Saturday, March 24, 2007

Moving up in the big iron

I'm always interested in how things work for the guys that have a gig with the big boys. I recently received the following from my wife's cousin, who just moved up from the Boeing 737 to the larger, more modern 757/767:

Just a note or progress report. As many of you know, I had tired of
the length of service on the 737 at USAirways, and with 22 months to go
prior to retirement, elected to "go crazy" for stodgy, "set in my ways
Bill". So, bidded and received 757 and 767 Domestic routes, based in
Philadelphia, PA effective May 1, 2007. I am stoked with excitement at
the prospect of flying the 757, flying different routes, and basically
adding another aircraft genre to my resume in case I need to work

So, weekly ground school is two weeks in my rear-view mirror with
one week ahead to practice for the Oral Exam on 757/767 aircraft
systems, flows and checklists, and even a day of International Rules.
My class of 10 guys, with 4 recalled from 4-years of furlough, and my
simulator partner, Dan R. from a two-year leave. We affectionately
call it the training "hostage crisis."

After this week in Charlotte, we'll separate and head to simulator
sessions. Dan and I head to the America West Simulator in Phoenix for
four-hour sessions a day with around 6 hours of preparation every day to
be ready to perform. I'll head to Las Vegas for a family visit before checking into my 2-star Courtyard Suites Hotel in PHX. After a week of training, I'll use my two days off and try to hop a flight to Las Vegas to relax before returning to Phoenix for the three-day evaluation events, Maneuvers Evals (all the engine out,
generator failures and diversions a guy could hope for) and then the
Line Flight Simulation, where the Evaluator tries to present all the
training accomplished in a scenario of typical line flight, just adding
some realism to the training scenario.

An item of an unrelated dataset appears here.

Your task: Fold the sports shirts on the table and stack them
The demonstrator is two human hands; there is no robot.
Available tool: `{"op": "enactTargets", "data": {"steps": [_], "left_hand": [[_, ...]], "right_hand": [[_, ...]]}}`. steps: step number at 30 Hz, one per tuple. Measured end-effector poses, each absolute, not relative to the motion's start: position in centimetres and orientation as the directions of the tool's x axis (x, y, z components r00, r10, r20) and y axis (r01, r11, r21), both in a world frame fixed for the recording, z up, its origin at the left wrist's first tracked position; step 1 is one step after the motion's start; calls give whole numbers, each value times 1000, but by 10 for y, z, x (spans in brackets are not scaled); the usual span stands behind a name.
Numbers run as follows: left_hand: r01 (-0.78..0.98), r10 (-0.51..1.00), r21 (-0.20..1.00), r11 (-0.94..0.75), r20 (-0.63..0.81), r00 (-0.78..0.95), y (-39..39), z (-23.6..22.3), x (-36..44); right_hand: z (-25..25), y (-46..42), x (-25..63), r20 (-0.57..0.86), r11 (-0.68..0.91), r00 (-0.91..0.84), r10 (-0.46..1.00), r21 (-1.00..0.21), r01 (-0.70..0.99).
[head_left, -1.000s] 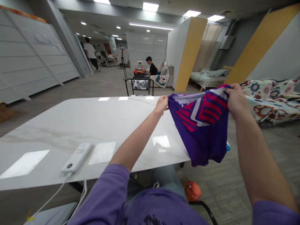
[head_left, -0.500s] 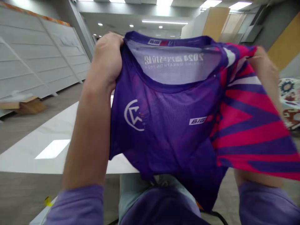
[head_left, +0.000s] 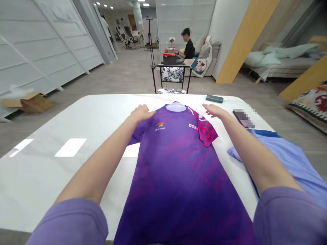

Finished with the sims, I'll
head home with a new type rating and spend the last two weeks of April flying Operating Experience (OE--what I have been doing for other 737 pilots during the past 11 years so I know the expectations.)

May 4, 2007 is the first trip in my scheduled line of flying in
PHL, departing Philly at 5:45pm for Orlando and my monthly schedule
becomes weekend oriented as my seniority takes a major hit by moving up
the airplane food chain. I'll fly Friday, Saturday, Sunday, Mondays for
the month of May, working Memorial Day, but the trips are longer
segments, averaging 3.5 hours per flight compared to my 1.6 hours per on
the 737.

I'll layover domestically, and fly PHL and CLT turns into the
Caribbean, and lots of Las Vegas and maybe Hawaii later in the year.
Doing St Thomas, Montego Bay and San Juan in May. So, lots of work and
I'm excited to get "glass Cockpit time" and some more over-water, PIC
time for the resume.

Remember, he actually gets paid for doing this!

New technical interpretations of freezing precipitation have caused USAirways much angst, but Ice Pellets and Snow Grains, two types of precip, have been much discussed and our existing deicing and anti-icing procedures were not authorized for use. Technical reasons for not having adequate
"holdover times" demonstrated to the FAA put those two precipitation
categories in with Freezing Rain. If the Airport Weather Observer calls
his hourly observation with either Snow Grains or Ice Pellets listed, we
are not able to operate and the airline commences canceling flights or
holding them at the gates awaiting the next Weather Observation. Got us
front page coverage on the USA Today. . .

By the time I finish training, it'll be thunderstorm season anyway.